What you have to do
Reproduce only the lines of the material below that start at the line containing "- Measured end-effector" and stop at the line containing "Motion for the". Keep both end lines.

□ □ □ □ □

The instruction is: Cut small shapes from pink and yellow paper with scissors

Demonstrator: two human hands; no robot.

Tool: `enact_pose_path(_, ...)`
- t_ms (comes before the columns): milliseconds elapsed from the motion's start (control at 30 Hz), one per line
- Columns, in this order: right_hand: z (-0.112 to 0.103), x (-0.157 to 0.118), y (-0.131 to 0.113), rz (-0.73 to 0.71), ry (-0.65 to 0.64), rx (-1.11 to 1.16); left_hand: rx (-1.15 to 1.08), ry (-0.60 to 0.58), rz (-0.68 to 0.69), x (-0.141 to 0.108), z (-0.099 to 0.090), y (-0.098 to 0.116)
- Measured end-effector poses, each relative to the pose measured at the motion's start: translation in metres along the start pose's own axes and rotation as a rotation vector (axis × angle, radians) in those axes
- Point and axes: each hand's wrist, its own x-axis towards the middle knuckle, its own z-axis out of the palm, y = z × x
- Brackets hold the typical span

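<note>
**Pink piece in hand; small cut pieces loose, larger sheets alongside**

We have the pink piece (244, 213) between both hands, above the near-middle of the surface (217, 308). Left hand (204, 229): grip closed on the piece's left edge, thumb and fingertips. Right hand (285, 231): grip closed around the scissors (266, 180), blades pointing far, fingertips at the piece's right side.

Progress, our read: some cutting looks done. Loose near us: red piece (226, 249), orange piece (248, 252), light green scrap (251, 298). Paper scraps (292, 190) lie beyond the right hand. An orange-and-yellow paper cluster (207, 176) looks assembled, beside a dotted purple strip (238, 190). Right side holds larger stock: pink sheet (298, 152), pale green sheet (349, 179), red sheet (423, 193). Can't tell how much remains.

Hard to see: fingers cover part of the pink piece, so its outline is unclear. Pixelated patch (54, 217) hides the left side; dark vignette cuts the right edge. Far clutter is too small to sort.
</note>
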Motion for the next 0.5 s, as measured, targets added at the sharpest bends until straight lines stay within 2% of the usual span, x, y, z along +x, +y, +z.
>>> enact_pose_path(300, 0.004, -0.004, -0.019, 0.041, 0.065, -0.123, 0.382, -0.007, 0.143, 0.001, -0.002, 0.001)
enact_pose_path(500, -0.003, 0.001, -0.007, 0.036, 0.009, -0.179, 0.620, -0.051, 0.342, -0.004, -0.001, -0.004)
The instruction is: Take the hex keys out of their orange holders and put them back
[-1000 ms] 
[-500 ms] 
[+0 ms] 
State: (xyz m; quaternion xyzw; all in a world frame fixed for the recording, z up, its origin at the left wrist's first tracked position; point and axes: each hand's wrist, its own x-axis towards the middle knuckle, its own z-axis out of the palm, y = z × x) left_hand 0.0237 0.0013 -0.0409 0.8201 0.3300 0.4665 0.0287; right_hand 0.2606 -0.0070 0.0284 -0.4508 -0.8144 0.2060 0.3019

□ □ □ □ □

Response to this exercise
- Measured end-effector poses, each relative to the pose measured at the motion's start: translation in metres along the start pose's own axes and rotation as a rotation vector (axis × angle, radians) in those axes
- Point and axes: each hand's wrist, its own x-axis towards the middle knuckle, its own z-axis out of the palm, y = z × x
- Brackets hold the typical span

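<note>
**Pink piece in hand; small cut pieces loose, larger sheets alongside**

We have the pink piece (244, 213) between both hands, above the near-middle of the surface (217, 308). Left hand (204, 229): grip closed on the piece's left edge, thumb and fingertips. Right hand (285, 231): grip closed around the scissors (266, 180), blades pointing far, fingertips at the piece's right side.

Progress, our read: some cutting looks done. Loose near us: red piece (226, 249), orange piece (248, 252), light green scrap (251, 298). Paper scraps (292, 190) lie beyond the right hand. An orange-and-yellow paper cluster (207, 176) looks assembled, beside a dotted purple strip (238, 190). Right side holds larger stock: pink sheet (298, 152), pale green sheet (349, 179), red sheet (423, 193). Can't tell how much remains.

Hard to see: fingers cover part of the pink piece, so its outline is unclear. Pixelated patch (54, 217) hides the left side; dark vignette cuts the right edge. Far clutter is too small to sort.
</note>
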Motion for the next 0.5 s, as measured, targets added at the sharpest bends until straight lines stay within 2% of the usual span, x, y, z along +x, +y, +z.

This completes the response.